» Your assignment:
Wherever the listing has a line with the string "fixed", copy that line out.

[[ Collected data open ]]

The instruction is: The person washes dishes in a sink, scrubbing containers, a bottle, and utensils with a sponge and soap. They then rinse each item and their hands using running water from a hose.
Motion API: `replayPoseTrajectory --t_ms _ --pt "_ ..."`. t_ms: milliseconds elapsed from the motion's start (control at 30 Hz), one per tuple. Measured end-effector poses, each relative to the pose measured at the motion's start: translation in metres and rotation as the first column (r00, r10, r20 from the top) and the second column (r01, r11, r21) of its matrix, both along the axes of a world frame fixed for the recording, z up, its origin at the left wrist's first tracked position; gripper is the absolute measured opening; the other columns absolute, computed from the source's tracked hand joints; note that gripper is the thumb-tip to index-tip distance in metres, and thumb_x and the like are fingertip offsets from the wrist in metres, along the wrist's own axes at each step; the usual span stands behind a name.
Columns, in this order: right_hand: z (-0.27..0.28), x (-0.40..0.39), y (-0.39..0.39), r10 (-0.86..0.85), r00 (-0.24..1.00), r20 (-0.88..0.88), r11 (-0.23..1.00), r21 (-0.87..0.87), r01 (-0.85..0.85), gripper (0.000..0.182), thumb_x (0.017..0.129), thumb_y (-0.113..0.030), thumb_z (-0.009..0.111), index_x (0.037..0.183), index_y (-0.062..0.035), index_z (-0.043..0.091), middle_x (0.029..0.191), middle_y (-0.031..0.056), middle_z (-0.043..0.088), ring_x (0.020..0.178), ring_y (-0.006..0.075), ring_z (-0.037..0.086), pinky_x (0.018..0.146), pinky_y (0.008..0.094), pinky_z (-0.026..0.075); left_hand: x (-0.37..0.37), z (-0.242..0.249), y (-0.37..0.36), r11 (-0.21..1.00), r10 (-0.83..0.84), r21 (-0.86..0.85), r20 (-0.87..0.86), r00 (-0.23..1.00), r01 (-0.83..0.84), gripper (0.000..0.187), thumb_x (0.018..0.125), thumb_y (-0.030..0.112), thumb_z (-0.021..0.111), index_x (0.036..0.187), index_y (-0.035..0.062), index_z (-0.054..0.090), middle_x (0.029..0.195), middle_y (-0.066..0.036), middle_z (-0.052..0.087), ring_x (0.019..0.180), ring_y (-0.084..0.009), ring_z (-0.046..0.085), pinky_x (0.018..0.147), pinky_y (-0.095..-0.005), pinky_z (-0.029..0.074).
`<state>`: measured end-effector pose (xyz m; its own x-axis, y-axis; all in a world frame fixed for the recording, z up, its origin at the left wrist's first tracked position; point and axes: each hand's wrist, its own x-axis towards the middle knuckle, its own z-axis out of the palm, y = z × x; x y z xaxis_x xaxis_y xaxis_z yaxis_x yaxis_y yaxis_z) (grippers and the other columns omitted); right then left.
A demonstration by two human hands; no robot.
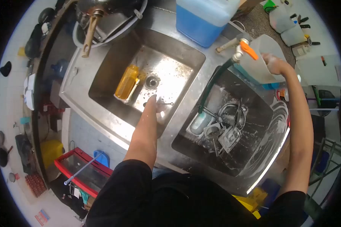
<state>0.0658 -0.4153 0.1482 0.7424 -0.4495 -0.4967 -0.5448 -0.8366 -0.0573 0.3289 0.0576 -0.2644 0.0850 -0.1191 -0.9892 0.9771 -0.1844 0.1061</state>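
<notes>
My left hand reaches down into the left sink basin. Glare and the angle hide its fingers. Right beside it, a thin metal utensil handle with a small ring at its end sticks out; whether I grip it cannot be made out. A yellow bottle lies on its side in the same basin, left of the drain. Over the rim of a white plastic tub holding bluish liquid, my right hand bends inward, wet with foam. Its fingers look curled, their tips hidden inside.
In the dark right basin lie several metal utensils and a small container. A green hose hangs from the orange-handled tap. Behind stand a blue-liquid jug and, left, a basin with a pan.
</notes>
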Motion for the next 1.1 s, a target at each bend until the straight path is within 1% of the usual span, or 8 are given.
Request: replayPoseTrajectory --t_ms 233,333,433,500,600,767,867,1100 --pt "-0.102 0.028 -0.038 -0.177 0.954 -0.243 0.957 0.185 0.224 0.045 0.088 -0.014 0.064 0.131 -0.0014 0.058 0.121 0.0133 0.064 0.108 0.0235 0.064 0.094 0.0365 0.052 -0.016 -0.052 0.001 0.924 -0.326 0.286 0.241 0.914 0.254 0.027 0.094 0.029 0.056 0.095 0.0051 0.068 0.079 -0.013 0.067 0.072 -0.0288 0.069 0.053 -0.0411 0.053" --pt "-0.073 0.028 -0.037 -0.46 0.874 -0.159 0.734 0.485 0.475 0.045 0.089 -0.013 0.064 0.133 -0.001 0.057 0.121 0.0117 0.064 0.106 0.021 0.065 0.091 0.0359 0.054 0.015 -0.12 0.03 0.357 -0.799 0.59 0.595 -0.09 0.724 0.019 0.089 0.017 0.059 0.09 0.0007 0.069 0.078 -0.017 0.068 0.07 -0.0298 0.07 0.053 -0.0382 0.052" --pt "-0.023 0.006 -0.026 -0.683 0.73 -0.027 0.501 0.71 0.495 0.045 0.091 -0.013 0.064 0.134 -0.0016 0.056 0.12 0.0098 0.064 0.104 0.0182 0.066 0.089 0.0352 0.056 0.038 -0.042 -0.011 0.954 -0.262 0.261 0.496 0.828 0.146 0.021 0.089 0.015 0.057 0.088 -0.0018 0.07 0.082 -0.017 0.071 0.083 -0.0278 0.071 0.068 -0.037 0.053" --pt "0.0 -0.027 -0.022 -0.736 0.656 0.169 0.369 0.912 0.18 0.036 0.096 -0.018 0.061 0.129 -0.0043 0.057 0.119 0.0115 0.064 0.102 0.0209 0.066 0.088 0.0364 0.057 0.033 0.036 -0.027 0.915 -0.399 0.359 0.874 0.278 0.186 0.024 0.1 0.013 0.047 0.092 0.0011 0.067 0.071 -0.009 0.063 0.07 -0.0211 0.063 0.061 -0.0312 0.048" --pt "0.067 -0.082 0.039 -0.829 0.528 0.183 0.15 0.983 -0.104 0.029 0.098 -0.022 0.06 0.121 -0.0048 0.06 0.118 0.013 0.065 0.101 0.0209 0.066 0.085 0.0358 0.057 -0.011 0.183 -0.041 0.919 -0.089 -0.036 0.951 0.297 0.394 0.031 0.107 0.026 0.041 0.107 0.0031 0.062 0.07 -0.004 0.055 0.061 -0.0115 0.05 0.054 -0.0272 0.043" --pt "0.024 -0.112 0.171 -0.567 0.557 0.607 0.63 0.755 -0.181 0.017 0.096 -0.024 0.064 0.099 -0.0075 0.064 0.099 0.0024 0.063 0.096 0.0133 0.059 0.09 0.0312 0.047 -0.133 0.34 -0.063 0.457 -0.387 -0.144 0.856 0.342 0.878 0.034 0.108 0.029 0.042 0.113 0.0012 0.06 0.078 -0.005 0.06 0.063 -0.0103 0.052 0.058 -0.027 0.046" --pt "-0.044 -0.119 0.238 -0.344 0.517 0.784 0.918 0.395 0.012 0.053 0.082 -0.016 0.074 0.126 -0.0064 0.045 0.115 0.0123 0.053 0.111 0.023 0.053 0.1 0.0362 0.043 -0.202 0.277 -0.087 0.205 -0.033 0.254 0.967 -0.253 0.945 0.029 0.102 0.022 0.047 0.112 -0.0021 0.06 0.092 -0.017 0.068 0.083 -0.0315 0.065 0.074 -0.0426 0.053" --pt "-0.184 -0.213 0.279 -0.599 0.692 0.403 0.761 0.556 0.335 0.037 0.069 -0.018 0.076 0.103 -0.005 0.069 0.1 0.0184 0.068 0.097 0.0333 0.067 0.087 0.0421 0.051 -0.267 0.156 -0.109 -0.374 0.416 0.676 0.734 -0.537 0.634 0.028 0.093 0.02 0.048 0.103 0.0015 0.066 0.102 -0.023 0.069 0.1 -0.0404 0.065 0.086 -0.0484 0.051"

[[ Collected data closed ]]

» Response to the exercise:
Motion API: `replayPoseTrajectory --t_ms _ --pt "_ ..."`. t_ms: milliseconds elapsed from the motion's start (control at 30 Hz), one per tuple. Measured end-effector poses, each relative to the pose measured at the motion's start: translation in metres and rotation as the first column (r00, r10, r20 from the top) and the second column (r01, r11, r21) of its matrix, both along the axes of a world frame fixed for the recording, z up, its origin at the left wrist's first tracked position; gripper is the absolute measured opening; the other columns absolute, computed from the source's tracked hand joints; note that gripper is the thumb-tip to index-tip distance in metres, and thumb_x and the like are fingertip offsets from the wrist in metres, along the wrist's own axes at each step; the usual span stands behind a name.
`<state>`: measured end-effector pose (xyz m; its own x-axis, y-axis; all in a world frame fixed for the recording, z up, its origin at the left wrist's first tracked position; point and axes: each hand's wrist, its own x-axis towards the middle knuckle, its own z-axis out of the palm, y = z × x; x y z xaxis_x xaxis_y xaxis_z yaxis_x yaxis_y yaxis_z) (grippers and the other columns omitted); right then left.

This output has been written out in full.